BACKGROUND: The association between the intake of dietary n3 and n6 fatty acids and the risk of stroke is subject to debate. The primary objective of the present research was to establish the correlation in a large sample of American adults.
METHODS: Using data from the National Health and Nutrition Examination Survey (NHANES) between 2007 and 2018, the association of the intake of dietary n3 and n6 fatty acids with stroke events was analyzed in a sample of 29,459 adults. The intake of n3 and n6 fatty acids intake was assessed though two 24-h dietary recalls. Stroke outcomes were identified based on the responses provided in self-reported questionnaire. Logistic regression was fitted to evaluate the correlation of dietary n3, n6 fatty acids intake with stroke events.
RESULTS: Subjects in the highest tertile (T3) of dietary n3 (OR: 0.67, 95% CI: 0.49-0.93), n6 (OR: 0.65, 95% CI: 0.45-0.95) fatty acids intake were found to have obviously lower risk of stroke compared to those in the lowest tertile (T1), but the n6:n3 ratio was not found to be associated with a stroke event. Results from stratified analysis demonstrated that dietary n3 fatty acids had an inverse correlation of stroke in both male and female, but dietary n6 fatty acids only had this correlation in male.
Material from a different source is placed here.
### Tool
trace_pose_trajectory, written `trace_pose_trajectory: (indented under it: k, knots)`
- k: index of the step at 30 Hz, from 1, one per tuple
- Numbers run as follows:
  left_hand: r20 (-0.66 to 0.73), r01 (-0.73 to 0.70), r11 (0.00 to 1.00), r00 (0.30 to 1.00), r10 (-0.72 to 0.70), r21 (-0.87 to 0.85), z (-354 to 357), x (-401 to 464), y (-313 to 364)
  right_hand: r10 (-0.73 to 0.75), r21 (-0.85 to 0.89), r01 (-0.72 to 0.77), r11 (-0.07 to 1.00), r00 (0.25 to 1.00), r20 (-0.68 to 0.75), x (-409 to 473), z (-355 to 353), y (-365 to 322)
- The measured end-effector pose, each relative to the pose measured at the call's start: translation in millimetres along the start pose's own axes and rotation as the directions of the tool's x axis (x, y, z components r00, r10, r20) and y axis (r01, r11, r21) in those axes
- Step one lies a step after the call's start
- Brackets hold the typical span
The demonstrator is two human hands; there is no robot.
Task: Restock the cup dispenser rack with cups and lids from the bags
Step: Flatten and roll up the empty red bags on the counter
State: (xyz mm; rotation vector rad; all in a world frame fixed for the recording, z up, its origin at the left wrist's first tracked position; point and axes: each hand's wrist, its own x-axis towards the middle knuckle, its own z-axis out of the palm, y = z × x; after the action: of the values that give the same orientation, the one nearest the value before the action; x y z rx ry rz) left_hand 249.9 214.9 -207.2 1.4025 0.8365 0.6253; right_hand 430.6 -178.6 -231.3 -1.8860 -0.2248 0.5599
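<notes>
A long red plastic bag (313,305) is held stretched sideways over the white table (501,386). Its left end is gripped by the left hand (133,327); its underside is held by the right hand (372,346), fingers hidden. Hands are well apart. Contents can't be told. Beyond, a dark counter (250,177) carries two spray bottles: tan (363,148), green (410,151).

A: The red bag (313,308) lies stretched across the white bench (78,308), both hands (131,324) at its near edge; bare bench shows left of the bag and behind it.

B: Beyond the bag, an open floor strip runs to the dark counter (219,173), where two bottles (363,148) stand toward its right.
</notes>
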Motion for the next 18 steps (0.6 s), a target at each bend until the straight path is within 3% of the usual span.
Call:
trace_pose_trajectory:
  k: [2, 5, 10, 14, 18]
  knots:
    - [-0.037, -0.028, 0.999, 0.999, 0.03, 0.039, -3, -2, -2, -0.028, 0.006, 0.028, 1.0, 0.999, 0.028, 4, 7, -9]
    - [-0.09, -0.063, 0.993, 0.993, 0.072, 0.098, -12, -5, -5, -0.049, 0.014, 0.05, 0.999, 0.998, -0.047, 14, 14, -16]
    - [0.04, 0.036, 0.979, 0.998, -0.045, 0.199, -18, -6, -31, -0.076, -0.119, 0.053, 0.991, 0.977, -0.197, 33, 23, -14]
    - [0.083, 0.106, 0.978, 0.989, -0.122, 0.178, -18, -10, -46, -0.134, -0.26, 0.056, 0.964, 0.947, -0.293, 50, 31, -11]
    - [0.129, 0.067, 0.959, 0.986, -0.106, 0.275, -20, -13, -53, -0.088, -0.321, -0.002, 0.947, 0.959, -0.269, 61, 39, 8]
Moreover, findings were made that the interaction was significant in terms of age in the subgroup analysis, and the negative relationship between the intake of dietary n3 and n6 fatty acids and stroke event were particularly pronounced among participants aged ≥60.
CONCLUSIONS: The present results suggested that increased dietary n3, n6 fatty acids intake correlated with a lower risk of stroke.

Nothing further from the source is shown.